Migrating from Datadog to Uptrace
Inventory Existing Datadog Resources
First, create an inventory of your current Datadog implementation:
- List monitored hosts and services.
- Document custom metrics and integrations.
- Catalog dashboards, monitors, and alerts.
- Identify critical workflows and visualizations.
You can use the Datadog API to extract this information programmatically:
# Export dashboards list
curl -X GET "https://api.datadoghq.com/api/v1/dashboard" \
-H "DD-API-KEY: ${DD_API_KEY}" \
-H "DD-APPLICATION-KEY: ${DD_APP_KEY}" > dashboards_list.json
# Export monitors
curl -X GET "https://api.datadoghq.com/api/v1/monitor" \
-H "DD-API-KEY: ${DD_API_KEY}" \
-H "DD-APPLICATION-KEY: ${DD_APP_KEY}" > monitors.json
Infrastructure Setup
Setting up the underlying infrastructure is the first step in your migration journey.
Configure Uptrace Environment
Start by setting up Uptrace using either the cloud or self-hosted option:
- Cloud-Hosted Option: Sign up for Uptrace Cloud
- Self-Hosted Option: Install Uptrace on your infrastructure
Once set up, obtain your project DSN from the project settings page. You'll need this DSN to connect your services to Uptrace.

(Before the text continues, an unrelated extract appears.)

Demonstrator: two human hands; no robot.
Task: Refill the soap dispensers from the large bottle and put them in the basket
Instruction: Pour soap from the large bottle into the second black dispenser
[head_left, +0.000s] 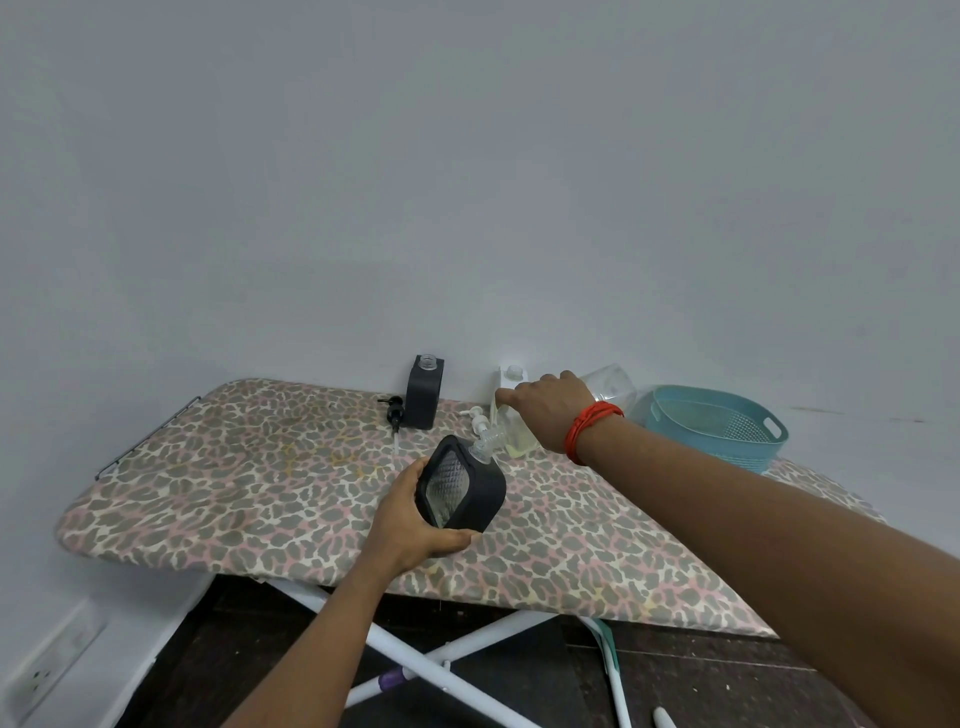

Deploy OpenTelemetry Collector
The OpenTelemetry Collector is the central component that will replace your Datadog agents. It collects telemetry data from various sources and forwards it to Uptrace.
Basic OpenTelemetry Collector configuration:
receivers:
otlp:
protocols:
grpc:
http:
processors:
batch:
exporters:
otlp:
endpoint: 'uptrace:4317'
headers:
uptrace-dsn: 'https://<secret>@api.uptrace.dev?grpc=4317'
service:
pipelines:
metrics:
receivers: [otlp]
processors: [batch]
exporters: [otlp]
traces:
receivers: [otlp]
processors: [batch]
exporters: [otlp]
logs:
receivers: [otlp]
processors: [batch]
exporters: [otlp]
Install the OpenTelemetry Collector on all hosts currently running the Datadog Agent to ensure comprehensive coverage.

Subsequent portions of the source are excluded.